The space, to be opened in October, will display works from the retail magnate’s extensive art collection, which contains some 2,000 works by 150 artists, according to the Art Newspaper. Salamé began collecting art some 12 years ago, initially buying up Arte Povera works by Lucio Fontana, Alberto Burri, and Giuseppe Penone, according to the Financial Times. Now Salamé’s collection now consists of works by Wade Guyton, Danh Vō, Franz West, Carol Bove, Gerhard Richter, and Christopher Wool.

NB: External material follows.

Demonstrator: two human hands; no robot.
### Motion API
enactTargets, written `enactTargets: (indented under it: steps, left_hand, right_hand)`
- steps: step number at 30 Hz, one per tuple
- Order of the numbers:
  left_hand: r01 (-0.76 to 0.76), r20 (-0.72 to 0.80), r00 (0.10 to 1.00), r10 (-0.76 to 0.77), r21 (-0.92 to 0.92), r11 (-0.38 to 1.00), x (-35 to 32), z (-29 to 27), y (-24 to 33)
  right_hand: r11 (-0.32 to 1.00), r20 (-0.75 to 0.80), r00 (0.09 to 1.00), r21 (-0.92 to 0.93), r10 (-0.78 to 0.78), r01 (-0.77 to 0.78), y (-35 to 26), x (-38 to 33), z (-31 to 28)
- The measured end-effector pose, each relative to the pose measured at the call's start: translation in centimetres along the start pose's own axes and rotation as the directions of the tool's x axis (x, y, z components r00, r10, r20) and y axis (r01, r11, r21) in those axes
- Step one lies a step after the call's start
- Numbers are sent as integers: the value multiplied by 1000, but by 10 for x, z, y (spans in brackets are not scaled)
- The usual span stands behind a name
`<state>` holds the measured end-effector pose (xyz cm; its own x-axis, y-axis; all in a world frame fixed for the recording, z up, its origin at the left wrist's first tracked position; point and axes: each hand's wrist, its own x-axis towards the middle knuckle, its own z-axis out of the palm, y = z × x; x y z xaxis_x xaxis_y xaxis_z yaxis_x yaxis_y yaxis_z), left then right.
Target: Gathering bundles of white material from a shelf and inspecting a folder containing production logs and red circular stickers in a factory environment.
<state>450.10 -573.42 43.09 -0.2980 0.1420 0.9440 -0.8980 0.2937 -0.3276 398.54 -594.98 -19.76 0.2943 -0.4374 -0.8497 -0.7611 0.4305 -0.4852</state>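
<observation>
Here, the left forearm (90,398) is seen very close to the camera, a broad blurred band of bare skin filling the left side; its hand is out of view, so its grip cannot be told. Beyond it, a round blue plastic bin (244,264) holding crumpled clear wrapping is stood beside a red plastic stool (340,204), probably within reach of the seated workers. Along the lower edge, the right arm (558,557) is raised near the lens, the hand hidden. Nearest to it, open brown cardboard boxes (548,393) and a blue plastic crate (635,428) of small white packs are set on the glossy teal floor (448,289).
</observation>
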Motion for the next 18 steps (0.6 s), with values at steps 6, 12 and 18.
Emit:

The founder of the Aishti, has now commissioned the US artist Richard Prince to create a series of site-specific works for his stores across Beirut. “Prince will make around 20 site-specific works; he plans to hang a specific piece in every store in a unique way,” stated Salamé, who presented plans for his new Aishti Foundation museum on 1 July at the Grand Palais in Paris.

Salamé presented the plans, which include an inaugural exhibition of “abstraction,” curated by Massimiliano Gioni, the artistic director of the New Museum in New York.

“Private museums play a key cultural role in emerging markets,” Salamé told Wallpaper magazine. “They establish a dialogue between societies in developing countries like Lebanon and other nations in the region and in the West.”

The retail Magnate’s foundation has lent artworks to a number of museums, including the former Garage museum in Moscow, the Aspen Art Museum, Waserburg Museum of Modern Art in Bremen, Germany, Ullens Center for Contemporary Art in Beijing, and the Whitney Museum in New York. With the most recent loan of works by Kerstin Bratsch, Joe Bradley, and Micaela Eichwaled to the Museum of Modern Art in New York for its exhibition titled, “Forever Now: Contemporary Painting.”